# Fraternal greetings from Winnipeg, Manitoba



## chibuuson (Nov 23, 2012)

Hi, Brethren

Fraternal greetings from Winnipeg, Manitoba. I am very happy to be part of this forum.

I am also a Charter Member of Freedom Lodge No 1461, Houston, TX. My Mother Lodge is Capitol City Lodge No 174, Quezon City, MW Grand Lodge of the Philippines. My Home Lodge here in Winnipeg is Fil-Can Cabletow Lodge No 189, of which I am the Secretary. I am also a Charter Member of Maynilad Lodge No 1521, Grand Lodge of /the District of Columbia and an Honorary Member of Morton Lodge No 352, Grand Lodge of Illinois.  I also serve as the SW of Castle Island Virtual Lodge No 190 here in Winnipeg, which meets via the Internet. I am a PM of Capitol Lodge No 136 and an Honorary Member of Ancient Landmark Lodge No 3 and Corinthian Lodge no 178.

Here in Manitoba, we have two (2) authorized Rituals. Most Lodges here use the Canadian or Emulation Work while a handful use the Ancient York (or Ecce Orienti) Ritual.

For the Masonic Year 2011/2012, I had the honor of serving the Grand Lodge of Manitoba as the Grand Master. I remain active in Lodge, Grand Lodge and in various Appendant and Concordant Bodies.

My wife, daughter and son continue to be very supportive of my Journey in Freemasonry. They are also active Members of some of the Bodies.
We all enjoy Freemasonry as a Way of Life.

Looking forward to learning more about our beloved Craft from all of you through this forum.

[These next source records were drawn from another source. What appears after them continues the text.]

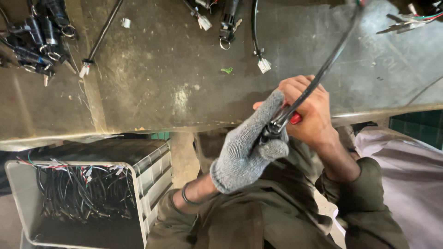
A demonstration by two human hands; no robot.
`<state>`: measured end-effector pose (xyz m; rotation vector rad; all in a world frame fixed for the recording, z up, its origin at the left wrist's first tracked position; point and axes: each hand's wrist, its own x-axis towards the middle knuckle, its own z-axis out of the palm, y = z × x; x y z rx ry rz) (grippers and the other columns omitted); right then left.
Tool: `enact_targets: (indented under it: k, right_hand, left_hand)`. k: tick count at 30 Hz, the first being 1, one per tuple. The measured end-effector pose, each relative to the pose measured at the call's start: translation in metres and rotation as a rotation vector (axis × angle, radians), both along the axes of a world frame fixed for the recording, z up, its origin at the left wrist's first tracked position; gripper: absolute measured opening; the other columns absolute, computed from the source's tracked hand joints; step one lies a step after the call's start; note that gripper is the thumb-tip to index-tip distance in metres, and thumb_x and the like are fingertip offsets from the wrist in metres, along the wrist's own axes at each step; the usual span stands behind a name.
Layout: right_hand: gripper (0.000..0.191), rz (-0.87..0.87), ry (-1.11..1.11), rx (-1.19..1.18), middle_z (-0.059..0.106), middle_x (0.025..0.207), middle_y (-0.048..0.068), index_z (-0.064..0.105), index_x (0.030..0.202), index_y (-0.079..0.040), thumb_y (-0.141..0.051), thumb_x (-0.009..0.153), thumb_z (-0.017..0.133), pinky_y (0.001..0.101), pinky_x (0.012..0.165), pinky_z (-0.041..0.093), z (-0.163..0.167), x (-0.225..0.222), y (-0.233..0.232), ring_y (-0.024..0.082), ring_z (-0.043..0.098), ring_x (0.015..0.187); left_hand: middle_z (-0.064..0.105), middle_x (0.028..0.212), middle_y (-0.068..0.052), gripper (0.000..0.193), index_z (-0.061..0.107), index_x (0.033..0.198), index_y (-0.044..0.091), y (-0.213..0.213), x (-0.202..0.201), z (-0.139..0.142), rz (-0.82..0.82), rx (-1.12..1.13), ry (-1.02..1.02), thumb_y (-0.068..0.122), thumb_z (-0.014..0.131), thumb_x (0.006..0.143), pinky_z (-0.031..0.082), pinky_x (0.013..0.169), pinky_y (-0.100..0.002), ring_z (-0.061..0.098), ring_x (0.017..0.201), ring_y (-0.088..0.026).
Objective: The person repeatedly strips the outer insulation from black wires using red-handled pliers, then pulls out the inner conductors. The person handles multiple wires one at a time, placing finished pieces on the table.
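A black cable (323, 74) is being gripped by both hands at the near edge of a worn metal desk (161, 83).

At the far left, a cluster of black key-switch assemblies (39, 39) is lying on the desk, while below the edge a grey plastic crate (138, 184) is holding a tangle of black wire harnesses (78, 191). Further right, loose leads with white connectors (264, 64) are resting on the desk beside a small green scrap (226, 70). The left hand (247, 147), covered by a grey knitted glove, is being closed around the cable's lower end; the bare right hand (309, 113) is being clamped just behind it, touching the glove, with a red-handled tool (295, 118) partly hidden in the grip. The cable is being arched up toward the top right.
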<state>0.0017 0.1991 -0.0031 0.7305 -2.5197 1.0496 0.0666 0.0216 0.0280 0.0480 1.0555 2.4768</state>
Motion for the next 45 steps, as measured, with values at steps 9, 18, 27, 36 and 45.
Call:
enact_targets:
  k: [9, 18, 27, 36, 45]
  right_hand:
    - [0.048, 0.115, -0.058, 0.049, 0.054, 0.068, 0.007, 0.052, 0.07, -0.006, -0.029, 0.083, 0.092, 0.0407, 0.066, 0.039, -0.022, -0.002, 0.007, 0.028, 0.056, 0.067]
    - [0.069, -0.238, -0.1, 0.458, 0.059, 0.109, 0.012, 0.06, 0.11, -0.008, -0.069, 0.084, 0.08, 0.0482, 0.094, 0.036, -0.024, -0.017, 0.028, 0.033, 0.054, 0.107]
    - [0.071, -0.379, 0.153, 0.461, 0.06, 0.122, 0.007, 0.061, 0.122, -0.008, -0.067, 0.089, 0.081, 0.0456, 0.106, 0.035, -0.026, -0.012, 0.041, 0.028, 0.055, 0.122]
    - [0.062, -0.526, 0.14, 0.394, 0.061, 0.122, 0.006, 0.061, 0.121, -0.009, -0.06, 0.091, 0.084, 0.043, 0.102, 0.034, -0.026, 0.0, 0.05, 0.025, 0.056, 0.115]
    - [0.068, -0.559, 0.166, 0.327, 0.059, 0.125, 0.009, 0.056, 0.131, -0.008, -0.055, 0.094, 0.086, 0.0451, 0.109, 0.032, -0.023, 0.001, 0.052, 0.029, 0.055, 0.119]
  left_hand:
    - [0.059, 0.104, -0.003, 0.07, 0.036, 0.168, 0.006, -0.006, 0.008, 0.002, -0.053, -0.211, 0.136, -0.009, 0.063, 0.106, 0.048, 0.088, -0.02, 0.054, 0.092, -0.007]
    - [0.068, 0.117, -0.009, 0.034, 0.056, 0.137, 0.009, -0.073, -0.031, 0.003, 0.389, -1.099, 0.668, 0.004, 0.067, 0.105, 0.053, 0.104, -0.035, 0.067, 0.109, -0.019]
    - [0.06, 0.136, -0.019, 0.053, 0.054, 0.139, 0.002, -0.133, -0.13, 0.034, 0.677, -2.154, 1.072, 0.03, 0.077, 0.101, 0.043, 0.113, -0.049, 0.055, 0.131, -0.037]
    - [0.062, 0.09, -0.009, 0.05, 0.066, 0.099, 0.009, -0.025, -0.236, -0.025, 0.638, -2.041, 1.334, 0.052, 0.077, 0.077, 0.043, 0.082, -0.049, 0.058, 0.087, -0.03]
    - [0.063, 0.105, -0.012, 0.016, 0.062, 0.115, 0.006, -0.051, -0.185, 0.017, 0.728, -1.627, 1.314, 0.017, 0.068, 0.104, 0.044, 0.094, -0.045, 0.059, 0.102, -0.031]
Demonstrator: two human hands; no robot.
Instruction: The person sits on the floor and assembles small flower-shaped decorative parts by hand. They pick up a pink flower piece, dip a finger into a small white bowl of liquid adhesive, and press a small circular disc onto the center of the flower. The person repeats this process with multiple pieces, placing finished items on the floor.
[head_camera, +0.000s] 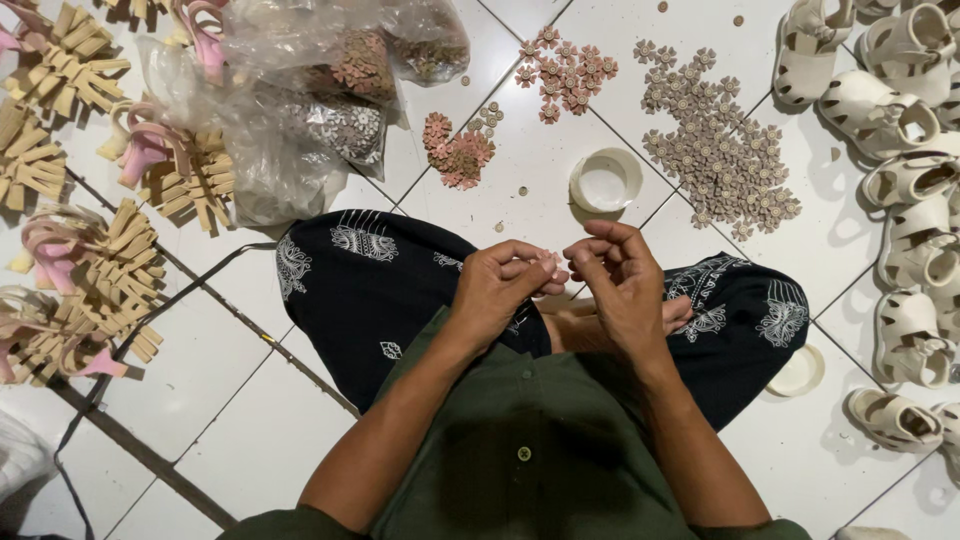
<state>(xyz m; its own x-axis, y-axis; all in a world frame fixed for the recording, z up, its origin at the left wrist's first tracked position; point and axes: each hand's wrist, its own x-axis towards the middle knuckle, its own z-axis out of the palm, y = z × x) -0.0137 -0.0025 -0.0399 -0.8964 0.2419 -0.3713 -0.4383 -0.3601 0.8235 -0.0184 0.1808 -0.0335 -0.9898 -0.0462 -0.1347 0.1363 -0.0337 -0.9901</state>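
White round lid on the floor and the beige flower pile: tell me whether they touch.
Apart. The head view shows bare white tile between the white round lid and the nearest flowers of the beige flower pile to its right.

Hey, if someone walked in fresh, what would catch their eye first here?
Probably the two hands at centre, the left hand and right hand pinching a small pink flower piece above the lap. Next, the spread of taupe flower pieces on the white tiles, and the cream sandals lined along the right edge.
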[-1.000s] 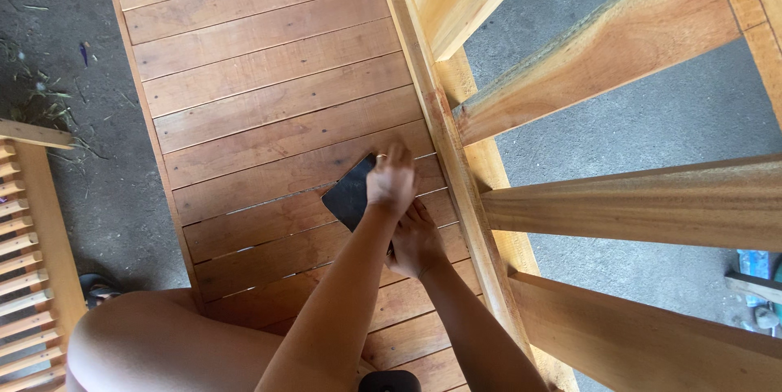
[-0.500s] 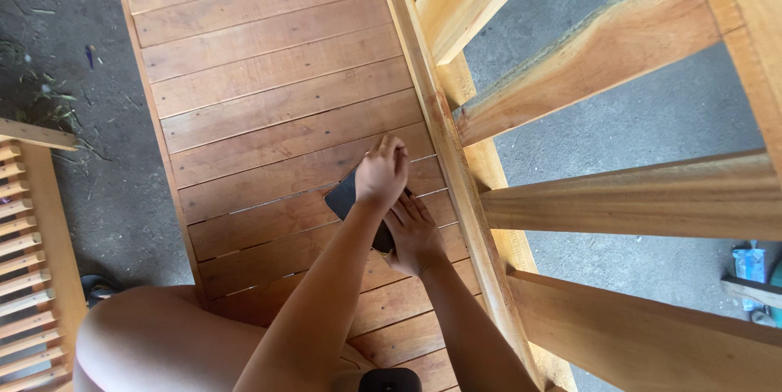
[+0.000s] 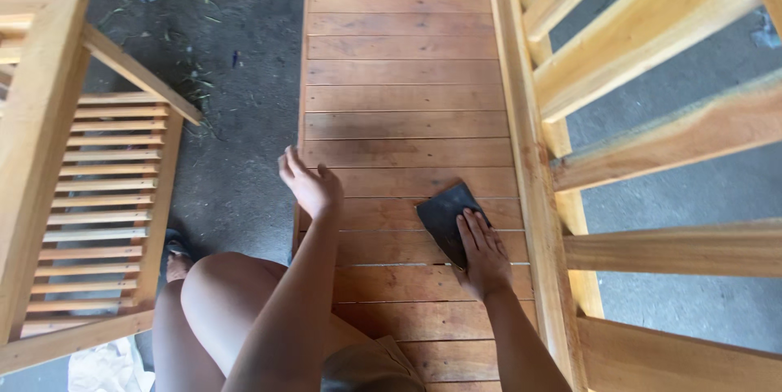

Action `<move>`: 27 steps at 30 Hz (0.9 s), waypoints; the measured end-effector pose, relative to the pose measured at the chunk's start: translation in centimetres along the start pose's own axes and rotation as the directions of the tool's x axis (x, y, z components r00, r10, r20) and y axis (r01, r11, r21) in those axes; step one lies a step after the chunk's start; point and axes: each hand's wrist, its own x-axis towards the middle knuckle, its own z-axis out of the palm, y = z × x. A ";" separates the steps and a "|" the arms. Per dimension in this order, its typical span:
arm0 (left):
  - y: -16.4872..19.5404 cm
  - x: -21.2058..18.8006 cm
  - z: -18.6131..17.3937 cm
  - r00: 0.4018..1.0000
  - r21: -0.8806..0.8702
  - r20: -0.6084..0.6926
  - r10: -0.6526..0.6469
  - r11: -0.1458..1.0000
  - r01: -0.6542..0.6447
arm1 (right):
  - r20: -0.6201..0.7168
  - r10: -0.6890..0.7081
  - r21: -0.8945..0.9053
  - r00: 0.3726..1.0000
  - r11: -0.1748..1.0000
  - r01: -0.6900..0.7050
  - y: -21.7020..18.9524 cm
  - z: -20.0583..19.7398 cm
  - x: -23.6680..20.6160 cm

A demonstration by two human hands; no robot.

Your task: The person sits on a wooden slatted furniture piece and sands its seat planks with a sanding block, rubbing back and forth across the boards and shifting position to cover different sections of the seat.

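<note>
The left hand (image 3: 308, 184) was on the dark sandpaper sheet (image 3: 446, 214) a moment ago. Now it is off and open in the air, over the left edge of the slatted wooden seat (image 3: 403, 99). The right hand (image 3: 481, 249) alone presses the sheet flat, fingers spread, at 3 o'clock from the left hand. So the rubbing now goes on with 1 hand. A knee (image 3: 216, 290) shows at 7 o'clock.

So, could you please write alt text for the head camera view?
The right hand presses a dark sanding sheet flat on a slatted wooden panel. The left hand is raised, open, over the panel's left edge; pale wooden rails cross at right.
</note>
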 end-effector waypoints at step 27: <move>2.7 -18.1 5.2 0.630 0.284 0.773 0.074 0.848 -0.448 | -0.111 0.143 -0.049 0.983 0.988 -0.149 2.7 -0.4 3.4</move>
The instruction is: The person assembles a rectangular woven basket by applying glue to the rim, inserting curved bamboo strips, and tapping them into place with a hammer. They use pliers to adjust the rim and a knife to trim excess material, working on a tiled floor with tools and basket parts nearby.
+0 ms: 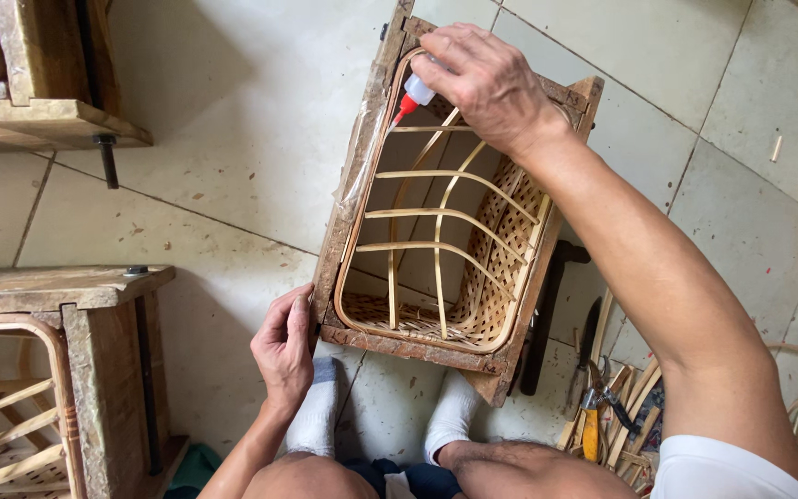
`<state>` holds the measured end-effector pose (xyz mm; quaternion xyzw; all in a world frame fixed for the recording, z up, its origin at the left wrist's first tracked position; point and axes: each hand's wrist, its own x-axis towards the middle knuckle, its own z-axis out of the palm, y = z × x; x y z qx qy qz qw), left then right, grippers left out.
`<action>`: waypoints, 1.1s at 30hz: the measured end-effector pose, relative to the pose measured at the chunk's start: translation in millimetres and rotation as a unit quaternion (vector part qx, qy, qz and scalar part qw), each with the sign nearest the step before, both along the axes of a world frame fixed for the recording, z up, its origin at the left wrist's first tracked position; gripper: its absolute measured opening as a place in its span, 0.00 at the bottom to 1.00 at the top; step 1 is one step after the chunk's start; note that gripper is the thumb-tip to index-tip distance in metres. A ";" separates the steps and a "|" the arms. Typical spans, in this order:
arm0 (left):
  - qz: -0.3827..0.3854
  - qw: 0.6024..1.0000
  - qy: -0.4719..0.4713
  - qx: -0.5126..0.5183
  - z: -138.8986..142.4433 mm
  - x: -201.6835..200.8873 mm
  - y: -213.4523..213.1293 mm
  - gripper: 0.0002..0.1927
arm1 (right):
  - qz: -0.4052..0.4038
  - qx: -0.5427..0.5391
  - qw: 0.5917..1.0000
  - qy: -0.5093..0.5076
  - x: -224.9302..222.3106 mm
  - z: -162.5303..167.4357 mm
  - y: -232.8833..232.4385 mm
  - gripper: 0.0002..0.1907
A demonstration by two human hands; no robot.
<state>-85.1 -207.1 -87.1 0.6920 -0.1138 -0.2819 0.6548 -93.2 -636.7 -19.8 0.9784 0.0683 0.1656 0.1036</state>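
A woven bamboo basket (496, 268) sits inside a worn wooden mould frame (348, 199) that stands on the tiled floor between my feet in white socks. My right hand (487, 79) reaches over the frame's far end and grips a small glue bottle (415, 92) with a red nozzle, its tip touching the basket's rim strip at the far left corner. My left hand (284, 346) presses against the frame's near left corner, fingers curled on the wood.
Two more wooden frames (57, 314) with bamboo strips stand at the left, one on a shelf-like ledge (43, 125). A hammer (547, 314), pliers (602, 397) and loose bamboo strips (634, 420) lie at the right of my feet.
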 end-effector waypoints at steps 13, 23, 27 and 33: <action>0.010 0.999 0.037 0.011 -3.3 -2.3 2.5 0.12 | 0.007 -0.063 0.998 0.004 15.6 24.4 -17.3 0.04; 0.005 0.999 -0.004 0.034 1.5 -0.8 1.4 0.12 | -0.024 -0.072 0.997 -0.008 21.1 5.5 -52.2 0.03; 0.011 0.999 0.030 0.032 4.4 -0.3 0.4 0.12 | -0.103 -0.033 0.994 -0.007 1.9 0.5 -65.9 0.03; 0.007 0.999 -0.012 0.029 4.4 1.4 -0.6 0.12 | -0.273 0.152 0.950 0.017 -68.9 9.0 -32.7 0.12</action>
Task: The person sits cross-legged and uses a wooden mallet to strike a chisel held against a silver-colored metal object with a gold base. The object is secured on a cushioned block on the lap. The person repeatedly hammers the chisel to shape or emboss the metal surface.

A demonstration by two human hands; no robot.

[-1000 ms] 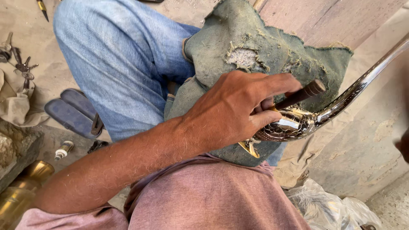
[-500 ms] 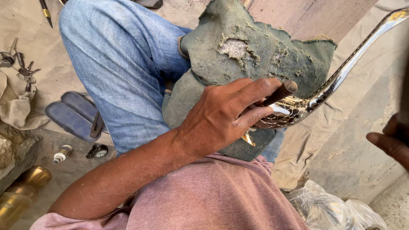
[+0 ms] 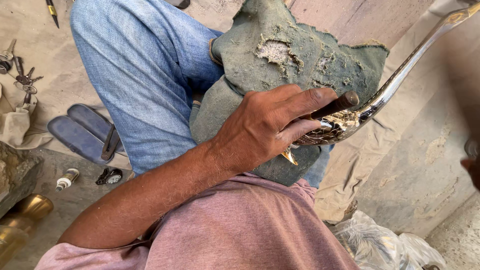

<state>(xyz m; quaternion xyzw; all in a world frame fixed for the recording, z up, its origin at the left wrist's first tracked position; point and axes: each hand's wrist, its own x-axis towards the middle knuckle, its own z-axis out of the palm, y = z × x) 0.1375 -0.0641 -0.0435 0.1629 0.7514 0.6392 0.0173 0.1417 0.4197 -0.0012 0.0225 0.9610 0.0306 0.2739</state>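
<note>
Head view, looking down at a seated person in blue jeans point(image 3: 145, 85) and a pink shirt point(image 3: 245, 230); left hand point(image 3: 270, 127) is closed around a dark-handled tool point(image 3: 337, 105), fingers wrapped tight on the handle, its tip set against a long curved polished metal piece point(image 3: 395, 82); that piece lies across a worn green cloth pad point(image 3: 300, 60) draped over the knee and runs up toward the top right corner; its engraved lower end sits under the fingers. Right hand point(image 3: 472, 167) shows only as a sliver at the right edge; whether it is closed or spread cannot be told. On the ground to the left: dark sandals point(image 3: 85, 132), a small white bottle point(image 3: 67, 179), a brass vessel point(image 3: 27, 207) whose contents are not visible, and hand tools point(image 3: 20, 75) on a beige sheet. A crumpled clear plastic bag point(image 3: 385, 245) lies at bottom right; its contents cannot be made out.
</note>
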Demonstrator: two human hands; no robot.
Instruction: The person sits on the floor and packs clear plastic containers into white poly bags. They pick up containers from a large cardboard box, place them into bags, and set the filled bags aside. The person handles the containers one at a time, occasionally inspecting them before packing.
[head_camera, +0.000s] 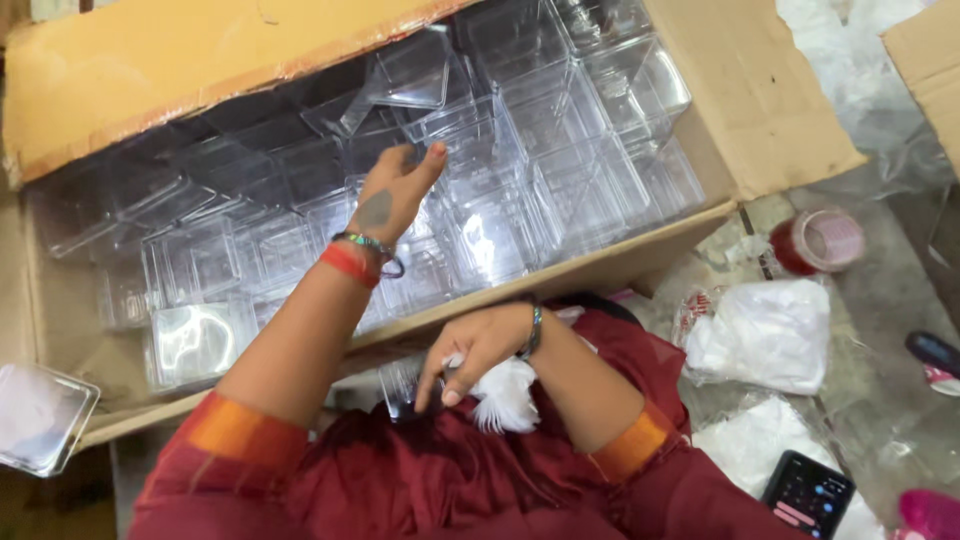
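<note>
Reaching into the big cardboard box (760, 90), my left hand (392, 195) is spreading its fingers wide over the clear plastic boxes (560, 190) at twelve o'clock. My right hand (478, 345) is pinching a white fluffy thing (510, 395) on my lap, at six o'clock.

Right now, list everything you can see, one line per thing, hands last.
cardboard box: one, brown, open, top of view.
clear plastic boxes: many, transparent, packed inside the cardboard box.
loose clear container: one, transparent, left edge, outside the box.
white feathery tuft: one, white, on the lap.
red jar: one, red, on its side, right of the box.
white bags: two, white, floor at right.
phone: one, black, bottom right.
left hand: reaching into the box, fingers on a clear box.
right hand: over the lap, at the tuft.
</note>
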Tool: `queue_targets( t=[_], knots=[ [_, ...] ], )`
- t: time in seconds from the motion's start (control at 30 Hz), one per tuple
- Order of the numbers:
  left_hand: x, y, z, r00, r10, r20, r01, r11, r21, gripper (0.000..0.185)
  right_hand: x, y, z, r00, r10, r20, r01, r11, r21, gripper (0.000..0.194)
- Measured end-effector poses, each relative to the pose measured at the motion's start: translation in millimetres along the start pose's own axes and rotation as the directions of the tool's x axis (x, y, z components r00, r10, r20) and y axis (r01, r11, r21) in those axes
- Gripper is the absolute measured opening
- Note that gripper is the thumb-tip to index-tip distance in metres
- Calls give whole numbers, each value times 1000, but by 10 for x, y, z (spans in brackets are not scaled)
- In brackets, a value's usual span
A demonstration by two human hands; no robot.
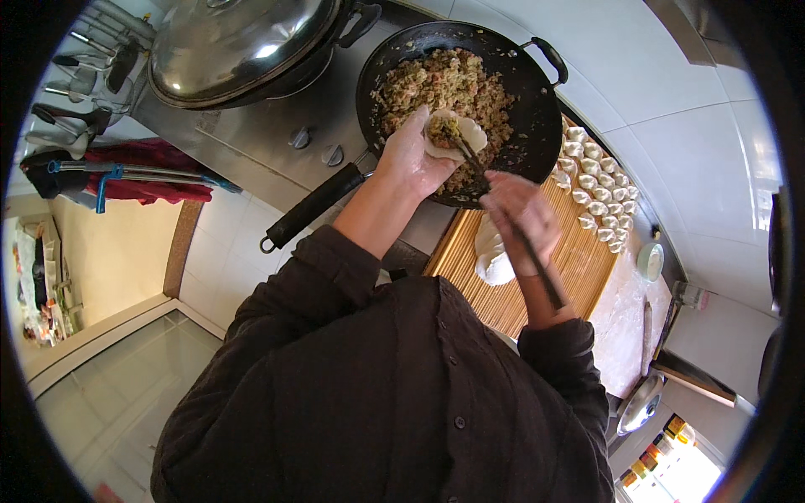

Warm fraternal regards (it is currently -10C or 14F right now here),

Chibu Uson


----------



## cog41 (Nov 24, 2012)

A most experienced Traveling Man indeed.

A hearty Greetings from the Great State of Texas!


----------



## KSigMason (Nov 24, 2012)

Greetings and welcome aboard.


----------



## Custer148 (Nov 26, 2012)

Welcome, we look forward to your participation.


----------



## Brent Heilman (Nov 26, 2012)

Welcome to the forums!


----------



## Bro. Stewart P.M. (Nov 27, 2012)

Welcome to the group!


----------